The matter becomes even more difficult if the residents move on foot with children or belongings.

In addition, movement during the winter season made it more difficult for them to move to and from the neighborhood, as most of the roads are bad and full of potholes that are flooded with water and mud after it rains.

In recent days, the weather has increased the ruggedness of the roads, as the situation has become “catastrophic,” especially for children and the elderly. Also, part of these roads have turned completely dirt after the asphalt layer “disappeared” from them, according to Etab.

No transportation 

Residents of Ghweran neighborhood also suffer from internal transportation, as it is almost absent from the neighborhood, as a limited number of mini buses are available during specific times and dates.

Although taxi services are also available to a limited extent in the neighborhood, residents are not inclined to use them due to their high cost.

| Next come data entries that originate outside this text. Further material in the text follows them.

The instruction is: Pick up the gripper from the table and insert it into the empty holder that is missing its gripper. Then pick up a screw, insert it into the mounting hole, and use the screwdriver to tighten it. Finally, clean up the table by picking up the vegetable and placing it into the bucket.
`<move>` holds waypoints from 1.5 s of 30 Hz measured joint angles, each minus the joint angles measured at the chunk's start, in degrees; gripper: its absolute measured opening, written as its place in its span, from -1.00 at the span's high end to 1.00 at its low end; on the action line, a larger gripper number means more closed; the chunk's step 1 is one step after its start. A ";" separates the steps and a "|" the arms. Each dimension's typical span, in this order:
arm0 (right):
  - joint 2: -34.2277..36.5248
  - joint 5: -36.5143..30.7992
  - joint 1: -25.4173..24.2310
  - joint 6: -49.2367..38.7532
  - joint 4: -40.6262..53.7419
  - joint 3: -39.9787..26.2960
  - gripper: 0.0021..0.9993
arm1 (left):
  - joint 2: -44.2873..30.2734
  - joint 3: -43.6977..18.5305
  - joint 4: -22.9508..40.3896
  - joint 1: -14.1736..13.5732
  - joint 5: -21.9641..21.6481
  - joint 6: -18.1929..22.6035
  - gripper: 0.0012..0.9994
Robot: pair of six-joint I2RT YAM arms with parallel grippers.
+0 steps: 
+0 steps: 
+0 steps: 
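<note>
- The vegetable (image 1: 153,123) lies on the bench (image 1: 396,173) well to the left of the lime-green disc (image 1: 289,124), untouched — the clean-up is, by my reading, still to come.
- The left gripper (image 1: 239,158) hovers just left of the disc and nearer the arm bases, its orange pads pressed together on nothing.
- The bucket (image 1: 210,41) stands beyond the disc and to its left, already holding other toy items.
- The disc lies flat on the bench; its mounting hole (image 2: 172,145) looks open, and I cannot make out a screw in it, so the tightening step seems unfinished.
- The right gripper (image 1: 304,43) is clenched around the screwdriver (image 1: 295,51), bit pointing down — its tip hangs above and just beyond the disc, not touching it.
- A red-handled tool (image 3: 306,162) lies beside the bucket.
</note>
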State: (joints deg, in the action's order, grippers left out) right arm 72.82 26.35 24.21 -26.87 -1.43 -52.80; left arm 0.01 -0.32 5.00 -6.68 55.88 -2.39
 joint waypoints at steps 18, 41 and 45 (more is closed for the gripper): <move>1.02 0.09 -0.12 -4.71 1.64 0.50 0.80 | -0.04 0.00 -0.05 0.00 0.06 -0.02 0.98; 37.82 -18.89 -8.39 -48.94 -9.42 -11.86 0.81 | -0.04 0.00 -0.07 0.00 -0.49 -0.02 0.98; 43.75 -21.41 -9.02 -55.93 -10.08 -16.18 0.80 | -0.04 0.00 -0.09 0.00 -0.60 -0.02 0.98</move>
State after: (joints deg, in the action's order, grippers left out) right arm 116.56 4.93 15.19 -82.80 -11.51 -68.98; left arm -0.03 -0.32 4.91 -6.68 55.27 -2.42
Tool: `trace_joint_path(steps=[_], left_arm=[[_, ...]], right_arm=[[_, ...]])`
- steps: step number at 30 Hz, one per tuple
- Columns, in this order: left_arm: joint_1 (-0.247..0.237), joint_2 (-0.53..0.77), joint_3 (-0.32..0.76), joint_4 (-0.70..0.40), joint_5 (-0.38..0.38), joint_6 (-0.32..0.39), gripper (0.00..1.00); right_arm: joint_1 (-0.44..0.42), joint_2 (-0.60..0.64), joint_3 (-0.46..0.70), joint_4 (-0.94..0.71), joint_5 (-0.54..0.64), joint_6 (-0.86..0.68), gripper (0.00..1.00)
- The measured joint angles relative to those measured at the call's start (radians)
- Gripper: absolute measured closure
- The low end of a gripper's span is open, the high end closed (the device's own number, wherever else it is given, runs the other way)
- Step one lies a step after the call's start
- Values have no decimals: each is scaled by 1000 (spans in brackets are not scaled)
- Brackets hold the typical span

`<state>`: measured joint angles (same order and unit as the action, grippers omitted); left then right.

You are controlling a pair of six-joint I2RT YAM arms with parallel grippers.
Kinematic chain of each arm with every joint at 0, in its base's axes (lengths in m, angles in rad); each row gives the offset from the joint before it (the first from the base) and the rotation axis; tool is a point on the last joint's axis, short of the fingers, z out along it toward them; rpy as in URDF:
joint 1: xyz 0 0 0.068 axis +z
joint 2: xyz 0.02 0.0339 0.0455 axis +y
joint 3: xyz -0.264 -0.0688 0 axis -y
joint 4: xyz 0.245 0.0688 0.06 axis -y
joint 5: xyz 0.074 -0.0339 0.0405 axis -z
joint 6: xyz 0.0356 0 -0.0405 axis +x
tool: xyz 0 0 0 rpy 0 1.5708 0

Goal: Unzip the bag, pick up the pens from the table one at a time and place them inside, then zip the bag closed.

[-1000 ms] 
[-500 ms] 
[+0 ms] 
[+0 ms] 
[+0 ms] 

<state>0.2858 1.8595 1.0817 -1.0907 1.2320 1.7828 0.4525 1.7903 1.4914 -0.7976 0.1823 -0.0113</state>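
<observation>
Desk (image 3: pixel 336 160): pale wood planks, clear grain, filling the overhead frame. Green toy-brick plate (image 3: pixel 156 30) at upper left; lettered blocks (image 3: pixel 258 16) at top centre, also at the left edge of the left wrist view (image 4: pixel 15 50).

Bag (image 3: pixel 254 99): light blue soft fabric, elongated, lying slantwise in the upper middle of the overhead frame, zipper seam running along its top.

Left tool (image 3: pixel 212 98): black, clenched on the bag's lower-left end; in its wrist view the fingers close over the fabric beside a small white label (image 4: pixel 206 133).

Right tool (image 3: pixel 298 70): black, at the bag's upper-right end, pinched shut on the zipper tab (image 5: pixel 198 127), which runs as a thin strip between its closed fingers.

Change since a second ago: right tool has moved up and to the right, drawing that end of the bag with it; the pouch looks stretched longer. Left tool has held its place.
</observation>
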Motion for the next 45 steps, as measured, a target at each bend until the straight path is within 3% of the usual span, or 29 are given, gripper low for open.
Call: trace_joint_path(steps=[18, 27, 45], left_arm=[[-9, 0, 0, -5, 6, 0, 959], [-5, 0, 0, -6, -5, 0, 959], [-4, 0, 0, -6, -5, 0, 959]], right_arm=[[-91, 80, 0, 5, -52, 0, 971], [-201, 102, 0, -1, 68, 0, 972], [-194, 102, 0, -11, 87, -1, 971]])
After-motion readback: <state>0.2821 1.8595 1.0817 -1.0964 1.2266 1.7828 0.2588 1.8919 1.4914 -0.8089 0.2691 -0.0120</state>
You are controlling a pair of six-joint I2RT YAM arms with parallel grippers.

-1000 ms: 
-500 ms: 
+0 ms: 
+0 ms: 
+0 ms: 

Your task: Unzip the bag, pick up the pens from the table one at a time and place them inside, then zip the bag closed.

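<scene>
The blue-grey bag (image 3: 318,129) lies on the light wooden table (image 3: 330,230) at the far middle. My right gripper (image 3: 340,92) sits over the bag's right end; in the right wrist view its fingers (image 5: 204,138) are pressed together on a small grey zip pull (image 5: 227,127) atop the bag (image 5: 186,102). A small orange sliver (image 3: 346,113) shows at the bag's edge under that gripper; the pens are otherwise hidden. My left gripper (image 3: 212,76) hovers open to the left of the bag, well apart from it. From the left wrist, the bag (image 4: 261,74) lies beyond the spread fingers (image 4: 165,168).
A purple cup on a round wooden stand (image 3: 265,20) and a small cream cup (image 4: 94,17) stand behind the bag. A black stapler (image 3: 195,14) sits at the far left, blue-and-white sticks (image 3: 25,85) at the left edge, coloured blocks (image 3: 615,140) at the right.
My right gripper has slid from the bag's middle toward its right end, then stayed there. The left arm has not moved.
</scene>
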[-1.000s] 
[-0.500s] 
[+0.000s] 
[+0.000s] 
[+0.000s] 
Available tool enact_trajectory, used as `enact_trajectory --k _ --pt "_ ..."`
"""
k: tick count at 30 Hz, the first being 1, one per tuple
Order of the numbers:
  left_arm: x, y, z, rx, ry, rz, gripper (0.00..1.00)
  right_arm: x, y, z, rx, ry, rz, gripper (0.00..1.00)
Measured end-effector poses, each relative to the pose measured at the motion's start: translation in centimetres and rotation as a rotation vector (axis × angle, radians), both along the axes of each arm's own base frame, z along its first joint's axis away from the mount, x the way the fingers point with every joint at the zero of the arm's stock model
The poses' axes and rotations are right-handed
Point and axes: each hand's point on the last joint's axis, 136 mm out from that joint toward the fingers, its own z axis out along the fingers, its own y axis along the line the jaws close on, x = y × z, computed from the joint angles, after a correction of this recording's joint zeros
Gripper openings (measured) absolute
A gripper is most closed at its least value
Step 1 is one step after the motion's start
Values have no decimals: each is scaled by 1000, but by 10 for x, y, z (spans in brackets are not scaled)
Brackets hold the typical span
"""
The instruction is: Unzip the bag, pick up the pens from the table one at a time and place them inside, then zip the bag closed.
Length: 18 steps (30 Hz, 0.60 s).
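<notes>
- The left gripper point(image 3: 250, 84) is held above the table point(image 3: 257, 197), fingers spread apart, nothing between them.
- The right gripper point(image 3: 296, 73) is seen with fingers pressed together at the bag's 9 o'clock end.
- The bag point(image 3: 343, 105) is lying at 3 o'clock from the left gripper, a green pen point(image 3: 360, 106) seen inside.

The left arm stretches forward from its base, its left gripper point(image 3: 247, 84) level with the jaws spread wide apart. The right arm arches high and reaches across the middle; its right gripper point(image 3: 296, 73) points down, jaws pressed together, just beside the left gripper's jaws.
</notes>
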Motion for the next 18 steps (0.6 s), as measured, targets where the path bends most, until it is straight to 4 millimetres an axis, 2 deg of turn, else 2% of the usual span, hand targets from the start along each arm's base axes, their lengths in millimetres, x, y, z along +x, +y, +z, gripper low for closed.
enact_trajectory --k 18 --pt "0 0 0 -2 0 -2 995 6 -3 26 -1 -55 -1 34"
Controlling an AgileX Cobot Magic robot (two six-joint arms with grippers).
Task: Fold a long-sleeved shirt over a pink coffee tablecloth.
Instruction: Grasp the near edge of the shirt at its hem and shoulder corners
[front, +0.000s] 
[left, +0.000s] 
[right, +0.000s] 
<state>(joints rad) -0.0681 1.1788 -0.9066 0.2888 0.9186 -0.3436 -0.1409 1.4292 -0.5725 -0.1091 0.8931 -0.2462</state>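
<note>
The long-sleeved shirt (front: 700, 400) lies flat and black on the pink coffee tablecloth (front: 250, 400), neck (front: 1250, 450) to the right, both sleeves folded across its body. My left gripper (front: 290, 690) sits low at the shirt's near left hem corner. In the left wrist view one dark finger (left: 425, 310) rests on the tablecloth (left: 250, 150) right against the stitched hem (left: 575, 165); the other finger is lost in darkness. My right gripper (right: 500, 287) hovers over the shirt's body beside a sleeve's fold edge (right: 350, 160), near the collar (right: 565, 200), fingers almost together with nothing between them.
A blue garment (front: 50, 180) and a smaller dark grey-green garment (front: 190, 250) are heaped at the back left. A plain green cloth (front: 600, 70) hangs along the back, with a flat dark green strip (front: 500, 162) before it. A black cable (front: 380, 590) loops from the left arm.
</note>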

Taxi drivers take advantage of the remoteness of the neighborhood and the surrounding security conditions in which it lives to raise the fare to about 7,000 SYP, and it may reach 10,000 SYP during the evening time.

Motorcycles are banned

Residents of the Ghweran neighborhood depend on motorcycles as a primary means of transportation, in addition to being a source of income for hundreds of families from the neighborhood.

From time to time, the SDF prevents these motorcycles from roaming inside al-Hasakah city due to what it describes as “security” reasons, which hinders the movement and work of residents, while motorcycles have been banned in the Ghweran neighborhood since the IS attack on the neighborhood in early 2022, and restrictions are still imposed on its use to this day.

Muhannad, 39, works as a passenger transporter on his motorcycle for a fixed fee of about 2000 SYP.

He told Enab Baladi that he lost his basic job after the SDF decided to ban the use of motorcycles in the Ghweran neighborhood.

Muhannad turned into a porter, moving between food warehouses and the central al-Hal market, working from morning until evening for ten thousand Syrian pounds a day to support his family, including his three children, while he earned twice that amount from his work in transporting passengers by motorcycle.

Despite the continuous protests by motorcycle owners, and the demand to lift the ban on their use for several months, the SDF has not yet responded to these demands under the pretext of “security necessities.”

Ghweran prison, IS attack

January 19th marks the anniversary of the events in Ghweran prison, when IS militants attacked the prison, seeking to release their fellows who were arrested by the SDF and the US-led International Coalition forces (ICF).

During the surprise attack, IS sleeper cells were able to enter the prison, kill its guards, and barricade themselves inside with the prisoners.

The battles continued between the IS and the SDF, backed by the International Coalition, for about a month.

The battles left hundreds of deaths and injuries, according to statistics issued by IS and the SDF, while unknown numbers of IS members and commanders escaped from the prison.

Days after the end of the battles, the SDF raided the civilians’ homes in the neighborhood, searching for the fleeing prisoners.

It also blew up houses it said belonged to people who participated in the attack on the side of the Islamic State group.